Attualità

La sentenza. Il senza dimora e l'avvocato, una lezione d'umanità

Angelo Picariello sabato 2 gennaio 2021

Una persona senza dimora, immagine d'archivio

Si chiama Alfonso Russo, è un senza dimora, uno dei tanti 'invisibili' che vivono nella città di Roma alla ricerca di un riparo per passare la notte. Alfonso, che il suo 'posto' l’aveva trovato sotto i portici del reparto di Otorinolaringoiatria del Policlinico Umberto I balzò tragicamente agli onori della cronaca nell’aprile del 2019 quando, colpito ripetutamente alla testa con un estintore da una guardia giurata, fu ricoverato con gravi fratture alla testa. Non era la prima volta, qualche mese prima lo stesso vigilante l’aveva colpito con un manganello, ma in questo episodio successivo rischiò di perdere la vita, e di morire come aveva vissuto, da invisibile. Ma il caso ebbe un gran clamore a seguito dell’arresto della guardia giurata, accusata di tentato omicidio.

Poi, come spesso accade, ci si dimentica di nuovo. Alfonso, una storia complicata alle spalle, refrattario anche alle proposte di accoglienza e recupero che nel tempo gli si sono presentate, è tornato nell’oblìo. Ma nella sua vicenda giudiziaria non è rimasto solo. Il processo di primo grado, con meno clamore, si è di recente concluso con la condanna a 9 anni, oltre all’interdizione perpetua dai pubblici uffici e all’interdizione legale, per la guardia giurata. Il collegio della decima sezione penale del Tribunale di Roma, presieduto dalla dottoressa Antonella Capri, accogliendo integralmente l’ipotesi accusatoria della Procura, ha riconosciuto il tentato omicidio aggravato. La sentenza (le cui motivazioni non sono state ancora depositate) sancisce l’importante principio dell’intangibilità della vita umana, al di là di ogni condizione sociale e di vita.

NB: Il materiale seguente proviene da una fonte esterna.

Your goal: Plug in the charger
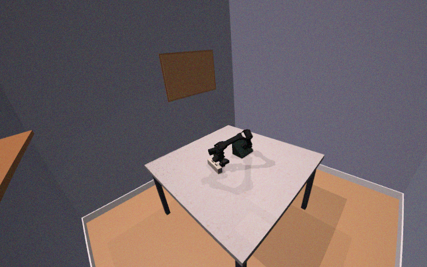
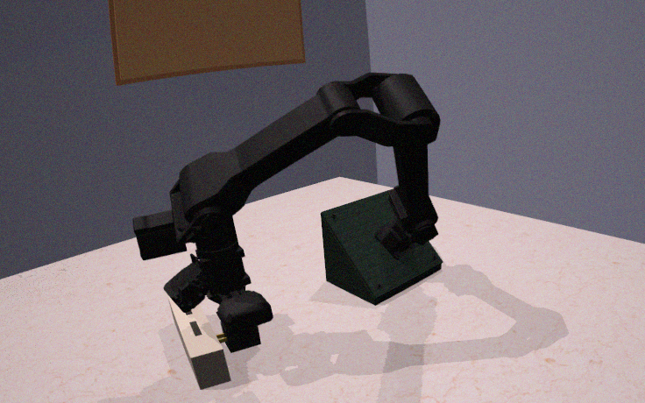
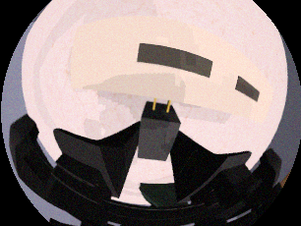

Un esito processuale che porta alla luce anche l’importanza del principio che ogni essere umano, in quanto tale, meriti di essere tutelato in giudizio, anche in caso di assoluta nullatenenza, persino nell’inerzia del diretto interessato. Può così capitare che un professionista entri in contatto con una storia di totale abbandono e prenda a cuore la vicenda. L’avvocato Maria Teresa Perrella, che ha difeso Alfonso, esprime ora soddisfazione perché la tragica verità della volontà omicidiaria del vigilante è potuta emergere «nonostante il muro di reticenza e ostilità manifestata nel processo dal contesto lavorativo di appartenenza dell’imputato».

Il condannato, in solido con l’Istituto di vigilanza presso cui prestava servizio, dovrà anche risarcire i danni subiti dal clochard, altro risultato importante, visto che, come emerso dal processo, l’atto criminoso è maturato insieme alla convinzione, persino esibita, che nessuno mai sarebbe andato a sostenere i diritti di una persona che viveva in quelle condizioni.

In attesa della sentenza definitiva, ora l’auspicio, per il legale che l’ha assistito, è che, tenuti accesi i riflettori su di lui, Alfonso, tornato nel frattempo a vivere da 'invisibile', possa pian piano ritrovare, grazie alla solidarietà, nel corso dell’anno che viene, un tetto sicuro e un’esistenza più dignitosa.